Driscoll.jpgThe following clip comes from an informed blog by Richard Beck, a professor of psychology at Abilene Christian University. (You might want to go to the blog to read the whole post.) He examines Mark Driscoll’s male images and … well, I’ve clipped some concluding material. 


What do you think? Are we so polarized about Driscoll that genuine conversation can’t occur? Do you see the validity in Richard Beck’s three points?

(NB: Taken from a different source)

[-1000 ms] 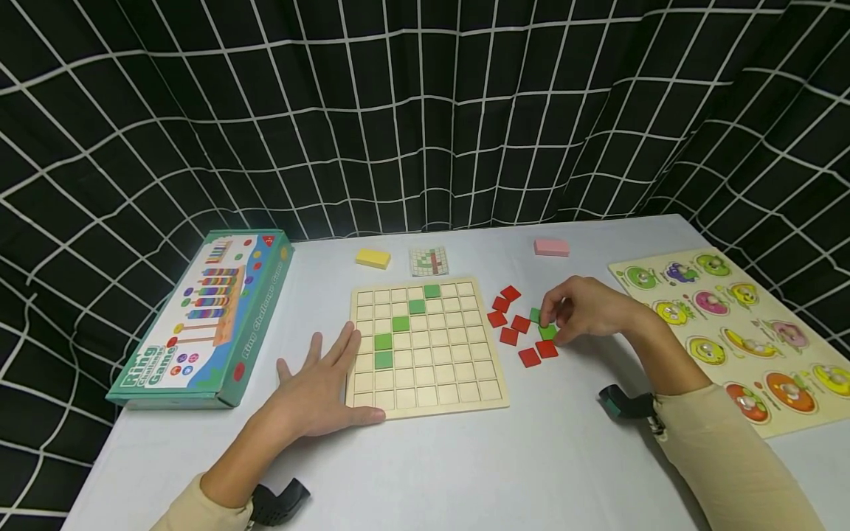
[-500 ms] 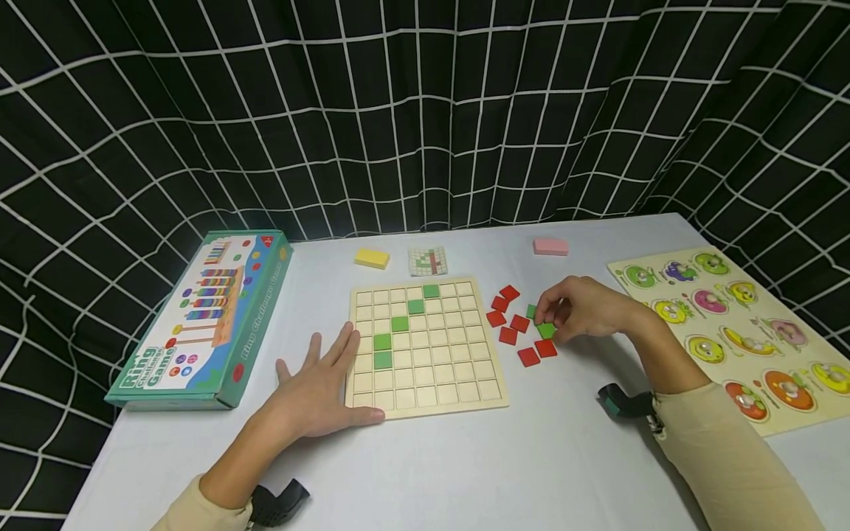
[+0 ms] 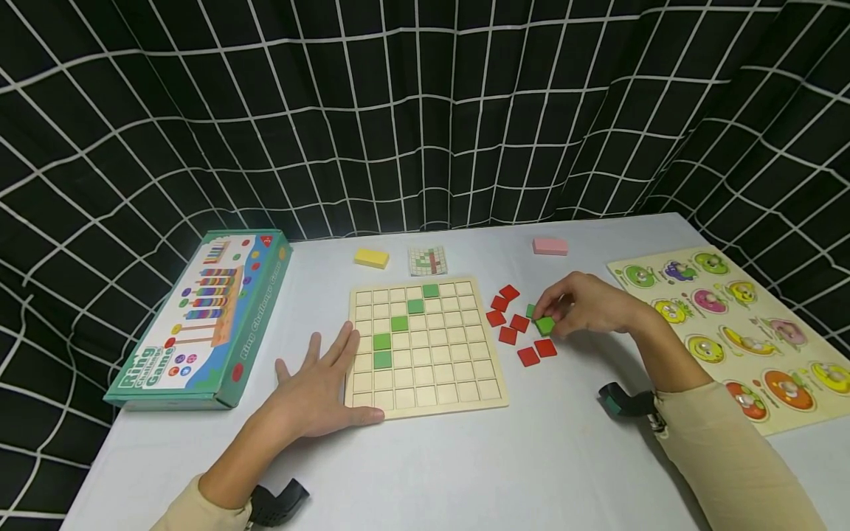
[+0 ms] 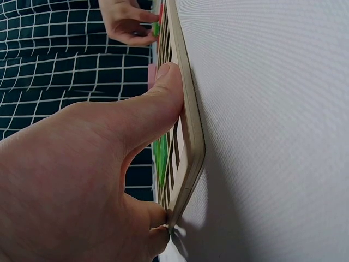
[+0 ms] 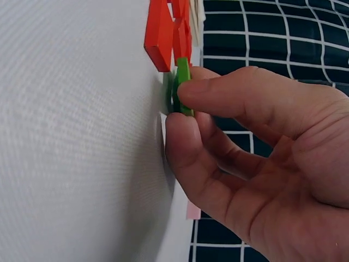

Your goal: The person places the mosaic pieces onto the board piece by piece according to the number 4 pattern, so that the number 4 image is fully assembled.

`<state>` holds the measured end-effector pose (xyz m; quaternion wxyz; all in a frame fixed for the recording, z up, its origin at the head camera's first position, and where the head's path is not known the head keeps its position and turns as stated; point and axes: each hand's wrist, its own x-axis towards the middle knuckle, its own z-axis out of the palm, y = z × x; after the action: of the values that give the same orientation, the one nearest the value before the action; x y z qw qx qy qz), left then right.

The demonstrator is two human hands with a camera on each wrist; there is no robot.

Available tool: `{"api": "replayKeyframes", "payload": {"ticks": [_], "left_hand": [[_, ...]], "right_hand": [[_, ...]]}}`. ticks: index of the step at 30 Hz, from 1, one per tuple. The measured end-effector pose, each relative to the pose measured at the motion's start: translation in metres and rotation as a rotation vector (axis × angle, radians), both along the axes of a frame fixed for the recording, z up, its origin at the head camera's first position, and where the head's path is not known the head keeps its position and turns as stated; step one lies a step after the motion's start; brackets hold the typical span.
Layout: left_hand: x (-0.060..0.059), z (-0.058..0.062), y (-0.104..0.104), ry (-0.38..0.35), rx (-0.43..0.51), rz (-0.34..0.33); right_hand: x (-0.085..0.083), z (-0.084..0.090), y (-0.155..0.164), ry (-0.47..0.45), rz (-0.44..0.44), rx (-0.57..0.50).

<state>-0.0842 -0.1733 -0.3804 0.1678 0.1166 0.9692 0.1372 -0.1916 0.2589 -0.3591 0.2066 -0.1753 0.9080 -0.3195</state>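
While the left hand [image 3: 319, 394] lies spread wide at the near left corner of a wooden board [image 3: 438, 377], its thumb on the near edge and fingertips along the left edge, the right hand [image 3: 586, 306] pinches a green tile [image 3: 545, 326] between thumb and fingertips. That tile is to the right of the board; it is square, with sides about equal, and sits tilted in the grip, its thin edge showing in the right wrist view. Whether it touches the bench [image 3: 478, 472] I cannot tell. Just beyond it lies another green tile [image 3: 530, 310], partly hidden by the fingers, and seven red tiles [image 3: 520, 323] are scattered between the right hand and the board.

The board's grid faces up, its near edge running almost straight across; five green squares [image 3: 399, 324] set in it step from near left to far right. Behind it are a yellow block [image 3: 372, 258], a card [image 3: 428, 261] printed with green and red squares, and a pink block [image 3: 550, 247].

At left, a box [image 3: 206, 295] reads "Ring Challenge Game" along its side, with "Ring" and "Game" large on the lid; its long axis leans away toward far right. At right lies a fruit puzzle [image 3: 737, 335], slanting from far left to near right.
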Motion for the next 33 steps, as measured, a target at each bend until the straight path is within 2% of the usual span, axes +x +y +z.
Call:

I’ve argued in Thought #1 and #2 that Driscoll should not be so easily dismissed. The question he’s raising–Why are males not more attracted to church?–is worth asking. And one of his diagnoses on this issue–Church leaders are chickified–has some merit to it. 

But the dark side of Driscoll’s ministry is its chauvinism and misogyny. And this criticism is also valid for certain impulses one finds in the Christian men’s movements. Specifically, the assertion of masculinity implies a suppression of women and a restoration of male power over women. To be a “Christian man” means “reclaiming” and “taking back” leadership roles in both the family and the church. Men use spiritual warrant to assert power over women. 

So the issue we need to raise is this: Does the assertion of masculinity in the church necessarily involve an assertion over against women? Can masculinity be asserted in an egalitarian manner?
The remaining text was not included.